*WORK TO BE COMPLETED*
The answer should match the records character for character.

*DATASET CONTENT*
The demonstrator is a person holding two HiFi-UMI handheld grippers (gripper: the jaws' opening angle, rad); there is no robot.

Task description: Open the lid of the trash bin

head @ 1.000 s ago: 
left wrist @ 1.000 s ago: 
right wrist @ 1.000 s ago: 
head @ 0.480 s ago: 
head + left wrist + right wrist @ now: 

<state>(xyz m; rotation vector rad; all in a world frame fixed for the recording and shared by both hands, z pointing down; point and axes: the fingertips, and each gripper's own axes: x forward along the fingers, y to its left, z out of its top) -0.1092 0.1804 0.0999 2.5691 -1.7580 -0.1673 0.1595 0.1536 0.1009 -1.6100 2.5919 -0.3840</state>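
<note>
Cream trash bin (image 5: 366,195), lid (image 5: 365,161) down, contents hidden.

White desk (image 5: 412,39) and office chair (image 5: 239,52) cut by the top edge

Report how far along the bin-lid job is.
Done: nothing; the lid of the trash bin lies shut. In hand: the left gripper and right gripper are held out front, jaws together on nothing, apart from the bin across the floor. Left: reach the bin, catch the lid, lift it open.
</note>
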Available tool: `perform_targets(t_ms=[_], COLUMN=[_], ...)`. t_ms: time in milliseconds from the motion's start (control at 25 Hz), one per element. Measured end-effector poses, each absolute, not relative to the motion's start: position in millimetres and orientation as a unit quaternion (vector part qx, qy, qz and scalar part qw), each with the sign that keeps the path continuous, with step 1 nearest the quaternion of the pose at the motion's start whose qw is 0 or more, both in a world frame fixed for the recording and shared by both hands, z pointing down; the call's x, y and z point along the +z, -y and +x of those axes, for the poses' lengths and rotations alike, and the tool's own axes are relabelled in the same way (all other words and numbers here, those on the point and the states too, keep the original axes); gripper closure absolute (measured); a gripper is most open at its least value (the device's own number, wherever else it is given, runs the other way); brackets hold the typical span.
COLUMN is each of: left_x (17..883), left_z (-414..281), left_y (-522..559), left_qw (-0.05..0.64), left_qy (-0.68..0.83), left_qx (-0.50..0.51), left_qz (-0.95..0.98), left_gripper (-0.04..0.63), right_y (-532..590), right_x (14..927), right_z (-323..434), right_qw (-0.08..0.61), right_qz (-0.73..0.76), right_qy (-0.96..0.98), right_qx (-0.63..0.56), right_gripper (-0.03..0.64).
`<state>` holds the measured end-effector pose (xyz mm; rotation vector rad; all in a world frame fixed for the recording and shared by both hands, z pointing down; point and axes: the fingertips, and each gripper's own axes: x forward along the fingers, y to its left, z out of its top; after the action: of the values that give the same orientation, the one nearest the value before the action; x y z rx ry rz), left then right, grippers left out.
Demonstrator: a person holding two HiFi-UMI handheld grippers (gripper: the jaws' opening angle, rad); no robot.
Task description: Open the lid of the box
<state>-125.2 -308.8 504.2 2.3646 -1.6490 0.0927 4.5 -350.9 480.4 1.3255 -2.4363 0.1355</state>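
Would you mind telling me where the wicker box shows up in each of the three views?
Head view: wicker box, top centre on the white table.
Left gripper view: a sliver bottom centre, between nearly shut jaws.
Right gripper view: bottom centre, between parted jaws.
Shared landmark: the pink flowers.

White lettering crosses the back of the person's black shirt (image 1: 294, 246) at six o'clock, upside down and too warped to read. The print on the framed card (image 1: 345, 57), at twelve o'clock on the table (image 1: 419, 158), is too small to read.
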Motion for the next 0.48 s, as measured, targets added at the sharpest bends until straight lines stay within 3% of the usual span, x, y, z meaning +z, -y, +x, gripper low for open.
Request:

*SOLUTION TO THE PROBLEM*
The demonstrator is a person holding two HiFi-UMI handheld grippers (gripper: the jaws' opening angle, rad); there is no robot.

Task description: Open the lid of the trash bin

head @ 1.000 s ago: 
left wrist @ 1.000 s ago: 
right wrist @ 1.000 s ago: 
head @ 0.480 s ago: 
head + left wrist + right wrist @ now: 

<state>(xyz m; rotation vector rad; all in a world frame fixed for the recording and shared by both hands, z pointing down; point and axes: the fingertips, and each gripper's own axes: x forward along the fingers, y to its left, z out of its top) -0.1092 0.1804 0.0999 2.5691 -1.7580 -0.1673 0.1595 0.1536 0.1009 -1.6100 2.5919 -0.3840</state>
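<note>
Cream trash bin (image 5: 366,195), lid (image 5: 365,161) down, contents hidden.

White desk (image 5: 412,39) and office chair (image 5: 239,52) cut by the top edge

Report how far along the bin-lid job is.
Done: nothing; the lid of the trash bin lies shut. In hand: the left gripper and right gripper are held out front, jaws together on nothing, apart from the bin across the floor. Left: reach the bin, catch the lid, lift it open.
</note>
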Available tool: `perform_targets(t_ms=[_], COLUMN=[_], ...)`. t_ms: time in milliseconds from the motion's start (control at 25 Hz), one per element. Measured end-effector poses, each absolute, not relative to the motion's start: position in millimetres and orientation as a unit quaternion (vector part qx, qy, qz and scalar part qw), each with the sign that keeps the path continuous, with step 1 nearest the quaternion of the pose at the motion's start whose qw is 0 or more, both in a world frame fixed for the recording and shared by both hands, z pointing down; the call's x, y and z point along the +z, -y and +x of those axes, for the poses' lengths and rotations alike, and the tool's own axes are relabelled in the same way (all other words and numbers here, those on the point and the states too, keep the original axes); gripper closure absolute (measured); a gripper is most open at its least value (the device's own number, wherever else it is given, runs the other way); brackets hold the typical span.
COLUMN is each of: left_x (17..883), left_z (-414..281), left_y (-522..559), left_qw (-0.05..0.64), left_qy (-0.68..0.83), left_qx (-0.50..0.51), left_qz (-0.95..0.98), left_gripper (-0.04..0.63), right_y (-532..590), right_x (14..927), right_z (-323..434), right_qw (-0.08..0.61), right_qz (-0.73..0.76), right_qy (-0.96..0.98), right_qx (-0.63..0.56), right_gripper (-0.03..0.64).
`<state>` holds the measured end-effector pose (xyz mm; rotation vector rad; all in a world frame fixed for the recording and shared by both hands, z pointing down; point and axes: the fingertips, and each gripper's own axes: x forward along the fingers, y to its left, z out of its top; after the action: of the values that give the same orientation, the one nearest the value before the action; x y z rx ry rz), left then right, grippers left out.
Demonstrator: a person holding two HiFi-UMI handheld grippers (gripper: the jaws' opening angle, rad); no robot.
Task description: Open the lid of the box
<state>-125.2 -308.8 504.2 2.3646 -1.6490 0.0927 4.5 -350.9 480.4 1.3255 -2.4363 0.1355</state>
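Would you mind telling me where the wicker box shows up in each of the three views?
Head view: wicker box, top centre on the white table.
Left gripper view: a sliver bottom centre, between nearly shut jaws.
Right gripper view: bottom centre, between parted jaws.
Shared landmark: the pink flowers.

White lettering crosses the back of the person's black shirt (image 1: 294, 246) at six o'clock, upside down and too warped to read. The print on the framed card (image 1: 345, 57), at twelve o'clock on the table (image 1: 419, 158), is too small to read.
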Motion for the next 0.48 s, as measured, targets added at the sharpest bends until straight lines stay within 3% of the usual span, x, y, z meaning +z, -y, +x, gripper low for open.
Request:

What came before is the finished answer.